Take each line below that has "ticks" and copy it.

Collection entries
+ + + + + + +
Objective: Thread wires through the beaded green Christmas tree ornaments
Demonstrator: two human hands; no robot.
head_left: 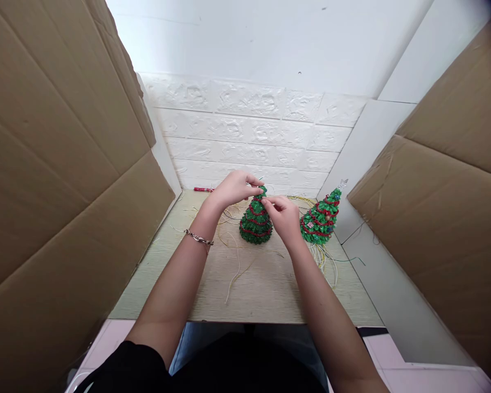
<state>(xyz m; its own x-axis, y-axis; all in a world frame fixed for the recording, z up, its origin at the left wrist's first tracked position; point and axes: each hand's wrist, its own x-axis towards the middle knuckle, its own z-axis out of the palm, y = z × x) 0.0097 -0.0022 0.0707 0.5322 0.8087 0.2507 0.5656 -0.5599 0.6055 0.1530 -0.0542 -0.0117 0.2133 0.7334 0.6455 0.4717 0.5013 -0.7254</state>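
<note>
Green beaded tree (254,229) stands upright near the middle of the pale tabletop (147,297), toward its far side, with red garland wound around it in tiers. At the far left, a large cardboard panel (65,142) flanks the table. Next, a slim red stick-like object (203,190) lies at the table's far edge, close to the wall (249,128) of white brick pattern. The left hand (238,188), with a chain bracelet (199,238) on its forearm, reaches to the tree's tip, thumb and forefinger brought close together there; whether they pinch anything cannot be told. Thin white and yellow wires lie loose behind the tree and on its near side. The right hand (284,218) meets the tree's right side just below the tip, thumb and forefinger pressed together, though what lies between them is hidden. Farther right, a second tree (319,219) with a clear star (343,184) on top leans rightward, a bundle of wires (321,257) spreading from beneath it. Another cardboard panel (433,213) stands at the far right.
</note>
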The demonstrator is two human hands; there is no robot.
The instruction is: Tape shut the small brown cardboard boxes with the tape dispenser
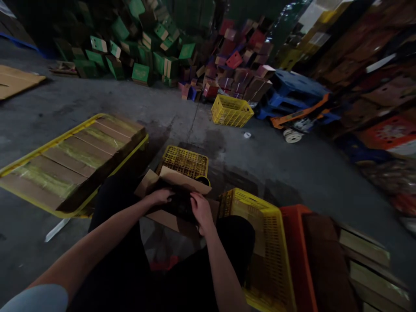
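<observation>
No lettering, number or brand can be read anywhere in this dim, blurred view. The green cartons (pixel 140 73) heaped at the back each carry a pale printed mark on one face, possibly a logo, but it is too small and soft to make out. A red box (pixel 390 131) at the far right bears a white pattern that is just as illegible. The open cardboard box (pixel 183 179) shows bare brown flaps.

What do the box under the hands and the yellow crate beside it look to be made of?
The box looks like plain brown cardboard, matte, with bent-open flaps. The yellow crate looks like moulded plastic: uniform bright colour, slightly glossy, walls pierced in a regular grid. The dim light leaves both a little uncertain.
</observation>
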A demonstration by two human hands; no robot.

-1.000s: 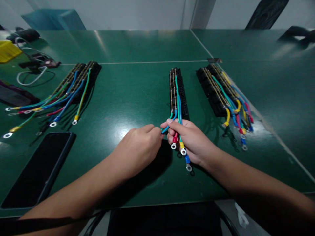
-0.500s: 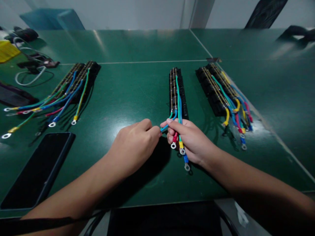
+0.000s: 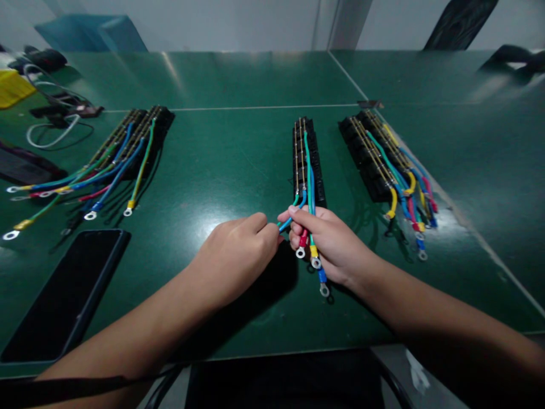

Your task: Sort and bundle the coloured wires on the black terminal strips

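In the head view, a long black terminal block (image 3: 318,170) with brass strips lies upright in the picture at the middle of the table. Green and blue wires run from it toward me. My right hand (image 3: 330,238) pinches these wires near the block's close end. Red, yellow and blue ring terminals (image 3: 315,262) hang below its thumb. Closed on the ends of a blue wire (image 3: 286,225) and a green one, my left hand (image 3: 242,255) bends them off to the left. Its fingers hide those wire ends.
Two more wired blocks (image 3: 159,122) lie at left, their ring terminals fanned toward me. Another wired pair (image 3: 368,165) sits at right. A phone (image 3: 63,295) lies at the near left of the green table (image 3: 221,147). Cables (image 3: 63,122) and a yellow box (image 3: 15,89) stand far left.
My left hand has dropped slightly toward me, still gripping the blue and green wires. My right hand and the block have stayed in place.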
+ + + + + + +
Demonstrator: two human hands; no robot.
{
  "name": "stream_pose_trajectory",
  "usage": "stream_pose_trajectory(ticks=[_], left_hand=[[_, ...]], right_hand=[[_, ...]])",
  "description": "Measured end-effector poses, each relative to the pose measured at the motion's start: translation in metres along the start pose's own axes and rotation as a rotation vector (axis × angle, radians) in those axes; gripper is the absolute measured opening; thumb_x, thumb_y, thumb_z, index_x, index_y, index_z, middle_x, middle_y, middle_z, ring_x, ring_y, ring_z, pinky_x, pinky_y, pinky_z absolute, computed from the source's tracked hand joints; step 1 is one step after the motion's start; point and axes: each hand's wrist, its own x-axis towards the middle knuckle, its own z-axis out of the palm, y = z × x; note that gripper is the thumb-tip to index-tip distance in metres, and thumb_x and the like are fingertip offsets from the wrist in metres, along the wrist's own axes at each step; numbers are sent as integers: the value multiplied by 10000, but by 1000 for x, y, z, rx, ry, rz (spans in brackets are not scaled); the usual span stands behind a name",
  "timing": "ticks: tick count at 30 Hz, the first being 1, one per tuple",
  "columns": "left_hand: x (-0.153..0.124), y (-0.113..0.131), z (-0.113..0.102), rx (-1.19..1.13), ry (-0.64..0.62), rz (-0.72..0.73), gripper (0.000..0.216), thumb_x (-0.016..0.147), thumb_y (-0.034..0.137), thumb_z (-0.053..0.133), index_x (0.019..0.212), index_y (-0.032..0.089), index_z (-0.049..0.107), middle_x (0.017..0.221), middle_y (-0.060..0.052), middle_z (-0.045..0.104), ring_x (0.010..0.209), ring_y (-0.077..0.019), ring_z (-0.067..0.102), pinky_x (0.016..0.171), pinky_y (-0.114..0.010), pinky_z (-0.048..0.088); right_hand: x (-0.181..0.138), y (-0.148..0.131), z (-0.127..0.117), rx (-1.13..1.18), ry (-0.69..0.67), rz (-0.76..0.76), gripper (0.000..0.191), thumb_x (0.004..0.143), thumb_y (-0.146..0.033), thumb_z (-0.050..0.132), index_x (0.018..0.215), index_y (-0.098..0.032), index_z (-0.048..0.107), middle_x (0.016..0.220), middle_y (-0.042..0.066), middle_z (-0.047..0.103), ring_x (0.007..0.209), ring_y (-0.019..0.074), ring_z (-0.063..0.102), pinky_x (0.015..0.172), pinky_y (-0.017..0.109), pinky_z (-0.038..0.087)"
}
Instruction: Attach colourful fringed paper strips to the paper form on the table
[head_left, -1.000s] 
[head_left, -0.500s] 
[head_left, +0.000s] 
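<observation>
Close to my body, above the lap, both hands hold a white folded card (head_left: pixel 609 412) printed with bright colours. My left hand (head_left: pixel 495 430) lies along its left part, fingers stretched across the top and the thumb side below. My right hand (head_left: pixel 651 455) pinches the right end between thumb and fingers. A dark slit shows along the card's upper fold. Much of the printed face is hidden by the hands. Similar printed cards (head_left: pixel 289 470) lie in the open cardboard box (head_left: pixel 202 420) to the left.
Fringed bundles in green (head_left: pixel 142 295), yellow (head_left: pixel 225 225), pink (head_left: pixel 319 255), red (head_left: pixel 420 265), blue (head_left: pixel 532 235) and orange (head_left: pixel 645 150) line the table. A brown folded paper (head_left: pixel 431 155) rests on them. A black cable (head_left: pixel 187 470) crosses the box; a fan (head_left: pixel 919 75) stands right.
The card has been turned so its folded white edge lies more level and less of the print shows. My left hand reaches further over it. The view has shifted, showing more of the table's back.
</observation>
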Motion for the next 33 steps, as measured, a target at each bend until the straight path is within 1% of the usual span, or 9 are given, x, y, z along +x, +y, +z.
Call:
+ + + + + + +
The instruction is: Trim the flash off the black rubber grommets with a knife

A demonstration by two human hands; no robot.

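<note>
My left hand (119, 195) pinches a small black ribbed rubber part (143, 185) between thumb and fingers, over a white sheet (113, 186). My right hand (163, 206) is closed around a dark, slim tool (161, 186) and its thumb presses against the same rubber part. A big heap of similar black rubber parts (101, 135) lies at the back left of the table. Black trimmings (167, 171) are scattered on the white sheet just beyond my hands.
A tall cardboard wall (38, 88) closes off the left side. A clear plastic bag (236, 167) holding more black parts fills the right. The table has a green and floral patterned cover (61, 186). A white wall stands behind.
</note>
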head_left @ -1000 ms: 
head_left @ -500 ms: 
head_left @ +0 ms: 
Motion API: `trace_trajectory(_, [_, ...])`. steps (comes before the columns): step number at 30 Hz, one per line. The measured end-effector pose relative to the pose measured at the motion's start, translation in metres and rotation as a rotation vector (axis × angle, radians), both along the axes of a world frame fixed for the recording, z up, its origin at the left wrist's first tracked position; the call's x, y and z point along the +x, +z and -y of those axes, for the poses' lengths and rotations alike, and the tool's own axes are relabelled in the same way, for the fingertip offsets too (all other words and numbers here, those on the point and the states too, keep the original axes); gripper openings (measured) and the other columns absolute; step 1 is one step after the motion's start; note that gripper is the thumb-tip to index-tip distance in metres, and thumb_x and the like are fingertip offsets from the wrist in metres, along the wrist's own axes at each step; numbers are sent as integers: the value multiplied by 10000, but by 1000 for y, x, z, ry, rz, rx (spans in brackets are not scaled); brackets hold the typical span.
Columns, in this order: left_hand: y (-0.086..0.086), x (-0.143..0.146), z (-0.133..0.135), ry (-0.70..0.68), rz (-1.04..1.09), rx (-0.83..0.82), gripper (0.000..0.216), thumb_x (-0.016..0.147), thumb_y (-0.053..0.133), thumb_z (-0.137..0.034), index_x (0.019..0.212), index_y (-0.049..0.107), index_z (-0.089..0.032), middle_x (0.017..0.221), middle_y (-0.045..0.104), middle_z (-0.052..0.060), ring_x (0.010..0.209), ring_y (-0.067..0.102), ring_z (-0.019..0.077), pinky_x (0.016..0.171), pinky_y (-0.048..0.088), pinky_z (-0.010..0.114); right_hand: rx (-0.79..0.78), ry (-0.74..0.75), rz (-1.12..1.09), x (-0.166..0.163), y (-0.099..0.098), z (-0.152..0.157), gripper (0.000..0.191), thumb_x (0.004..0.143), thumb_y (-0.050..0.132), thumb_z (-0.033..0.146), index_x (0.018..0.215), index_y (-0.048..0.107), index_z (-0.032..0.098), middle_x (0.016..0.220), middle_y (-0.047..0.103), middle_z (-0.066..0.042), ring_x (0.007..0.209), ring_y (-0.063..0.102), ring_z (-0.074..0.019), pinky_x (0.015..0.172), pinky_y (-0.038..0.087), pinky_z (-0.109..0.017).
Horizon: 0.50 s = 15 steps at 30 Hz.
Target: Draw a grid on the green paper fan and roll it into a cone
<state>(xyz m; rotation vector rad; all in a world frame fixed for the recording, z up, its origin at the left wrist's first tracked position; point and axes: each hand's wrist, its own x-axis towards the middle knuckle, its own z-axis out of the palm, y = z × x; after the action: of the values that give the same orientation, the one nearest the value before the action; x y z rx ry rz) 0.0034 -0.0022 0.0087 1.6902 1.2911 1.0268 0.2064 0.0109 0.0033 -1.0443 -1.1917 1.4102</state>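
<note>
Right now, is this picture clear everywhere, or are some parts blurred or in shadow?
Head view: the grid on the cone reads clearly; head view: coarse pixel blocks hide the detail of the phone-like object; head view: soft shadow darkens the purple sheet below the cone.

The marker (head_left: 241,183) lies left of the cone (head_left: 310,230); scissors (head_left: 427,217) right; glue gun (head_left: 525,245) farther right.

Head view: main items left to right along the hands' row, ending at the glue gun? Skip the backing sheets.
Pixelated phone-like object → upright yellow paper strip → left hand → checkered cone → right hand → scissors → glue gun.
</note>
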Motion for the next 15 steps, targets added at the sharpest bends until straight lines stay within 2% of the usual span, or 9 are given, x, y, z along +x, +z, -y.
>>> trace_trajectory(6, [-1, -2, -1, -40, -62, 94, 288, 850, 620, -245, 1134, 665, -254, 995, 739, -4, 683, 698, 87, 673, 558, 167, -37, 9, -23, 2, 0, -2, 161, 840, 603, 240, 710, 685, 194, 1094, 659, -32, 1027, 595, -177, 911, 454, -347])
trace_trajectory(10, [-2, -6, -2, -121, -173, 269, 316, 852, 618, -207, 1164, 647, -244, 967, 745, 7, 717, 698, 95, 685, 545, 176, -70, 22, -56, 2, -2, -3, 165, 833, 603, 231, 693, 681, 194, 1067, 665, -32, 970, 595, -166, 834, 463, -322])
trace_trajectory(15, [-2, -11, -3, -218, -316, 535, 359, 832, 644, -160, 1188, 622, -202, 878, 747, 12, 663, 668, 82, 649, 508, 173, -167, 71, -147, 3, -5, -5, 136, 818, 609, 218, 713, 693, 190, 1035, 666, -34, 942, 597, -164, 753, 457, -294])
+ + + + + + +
→ **YOUR RESPONSE**
  "usage": "stream_pose_trajectory(ticks=[_], left_hand=[[_, ...]], right_hand=[[_, ...]])",
  "timing": "ticks: tick count at 30 Hz, the first being 1, one per tuple",

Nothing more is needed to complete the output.